Athens(es) of the North

In order to give some context to the disparities which so bedevil relations between countries in the Eurozone, one thing we can consider is the tally of net private indebtedness to banks (i.e., the sum of household and private, non-financial corporation loan balances less their deposits). To make these truly comparable, we take into account both the size of the population (ranging from Germany’s 80-odd million to Ireland’s 4 1/2) and also Eurostat’s estimate of median household income. We also take the opportunity to widen out the snapshot so as to include the Eurozone’s Scandinavian fellow-travellers in Sweden and Denmark.


Having done all that, the first thing we see is that the legendary Belgian dentist is still busy, squirreling away his savings in the bank, ZIRP and NIRP notwithstanding. We can also see that the Germans are members of the only other nation to enjoy a surplus on this basis, if only just in their case.

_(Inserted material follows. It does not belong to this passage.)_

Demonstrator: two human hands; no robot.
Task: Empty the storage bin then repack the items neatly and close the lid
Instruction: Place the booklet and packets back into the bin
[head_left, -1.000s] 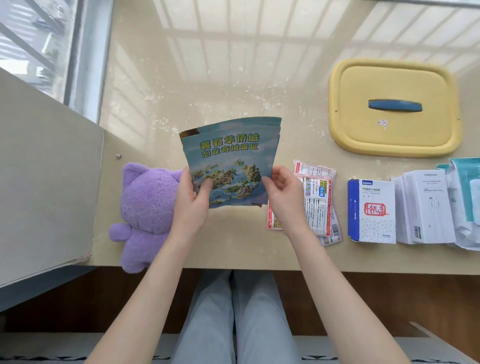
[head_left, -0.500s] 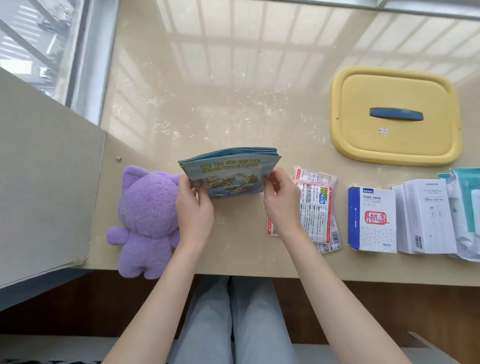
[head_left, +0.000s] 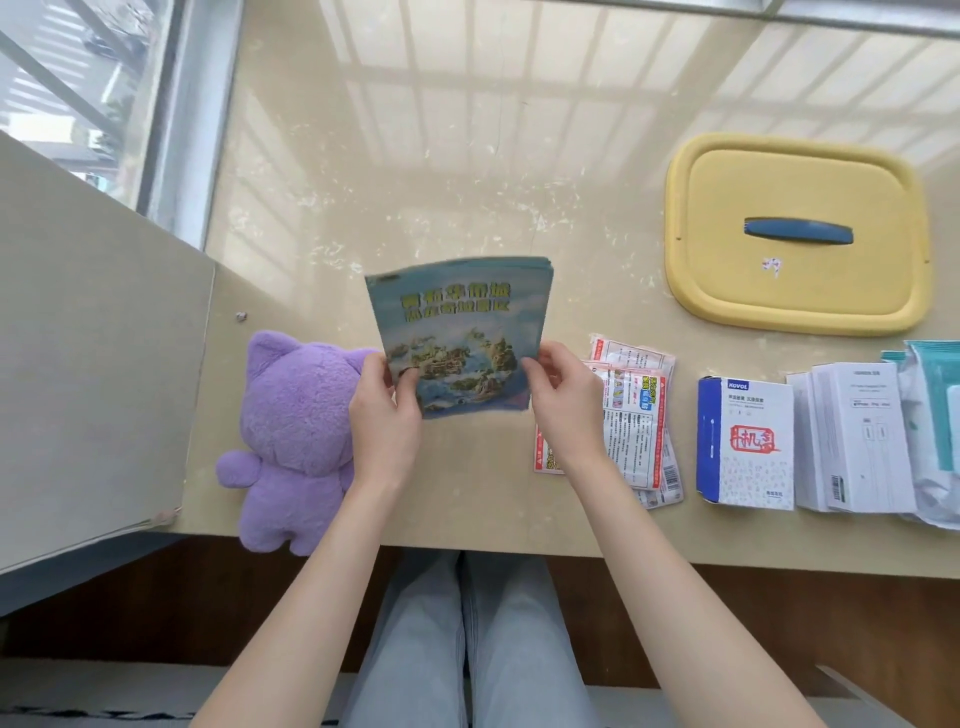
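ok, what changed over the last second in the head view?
The blue map-printed paper brochure stack tipped nearly edge-on half a second ago, then came back up, cover facing the camera. The left hand and right hand kept pinching its lower corners. The purple plush toy, yellow plastic lid and white cardboard boxes stayed put.

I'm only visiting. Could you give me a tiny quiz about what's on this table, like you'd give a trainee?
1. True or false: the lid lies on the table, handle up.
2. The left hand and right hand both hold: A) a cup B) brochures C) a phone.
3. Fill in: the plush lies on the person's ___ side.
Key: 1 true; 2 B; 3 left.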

Not just the herring in a pickle

That said Germans are, in fact, far from being the selfish plutocrats of popular legend. The median income enjoyed in the Heimat is only ranked in ninth place in our sample, below France and just above Ireland, so perhaps the much-reviled Teutonic penchant for thriftiness and the marked aversion to having too much of that income transferred away to those perceived to be less assiduous is not too hard to understand.

Of further note in this calculation is that the Dutch—thanks to high levels of personal debt—are barely better placed than their Iberian counterparts, being on the hook to the bank for the same rough 50% of income as are people in Spain and Portugal and, indeed, Greece. Can they, too afford to write endless cheques to bail out the rest of their neighbours?

Most remarkably of all, perhaps, is the ranking of those paragons of the social welfare state in Scandinavia. The average Finn owes a net 62% of income, his Swedish counterpart a hefty 120%, and the Dane across the Øresund a towering 200%, five-eighths of that at the personal, rather than the corporate, level.

The devil’s bargain they must face, just like the Mediterraneans, is that this over-exposure has been both fostered and made supportable by the deliberate and ongoing suppression of interest rates by their CPI- and currency peg-obsessed central bankers. One day, that will no longer be the case there, either…

The idea of ‘Scandinavian Exceptionalism’ has been subject to a deal of critical review of late, but here – in the matter of their suffocating entanglement in debt – at least we can still offer them the palm.